The powerful popular uprising of 1919, suppressed with difficulty by the colonialists, forced them to make certain concessions and abolish military forms of government. Korean legislative assemblies were introduced under Japanese administrative bodies. The number of Korean and mixed Japanese-Korean companies has increased. Trade unions, public associations, and parties began to be created in Korea. After Japan invaded China and created Manchukuo, Korea became the Japanese military-industrial bridgehead on the continent. Industrial production here, as in Japan itself, developed at an accelerated pace, which is worth noting as a positive fact that played a role in the subsequent development of the peninsula. Metallurgical plants, power plants, and chemical plants were built. Since the late 1930s, after the outbreak of the Sino-Japanese War, the Japanese tried to attract Koreans to their side by putting forward the pseudo-patriotic slogan “The Japanese and Koreans are brothers.”

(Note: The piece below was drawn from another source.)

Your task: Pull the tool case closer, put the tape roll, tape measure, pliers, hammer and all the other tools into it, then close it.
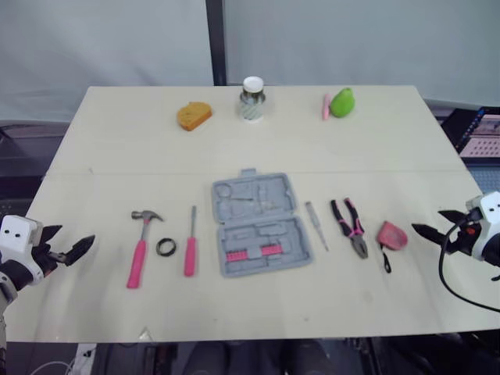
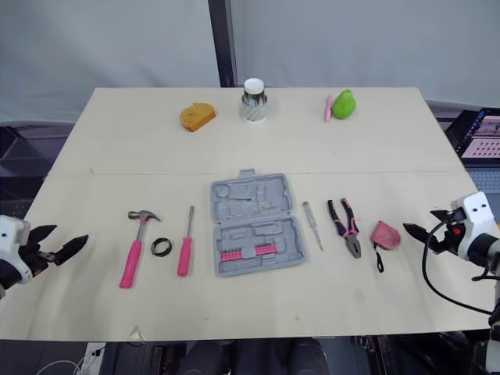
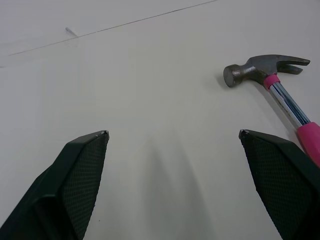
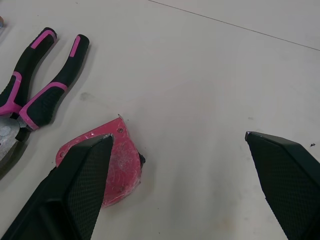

The defeat of Japan in World War II resulted in the appearance of Soviet and American troops in Korea and division of the peninsula into two parts. In the northern part, as is known, a course was set for the construction of Marxist socialism in its most severe modification. South Korea has undergone much the same transformation as Japan. These transformations, based on the socio-political, financial and economic industrial base created by the Japanese colonialists, contributed to the development of the country in the same direction and at the same rapid pace as in Japan. However, the lower starting level for quite a long time did not allow the South Korean state to achieve the same impressive results in all spheres of the economy and way of life as modern Japan has achieved. But today the South Korean standard in this regard is almost equal to the Japanese one.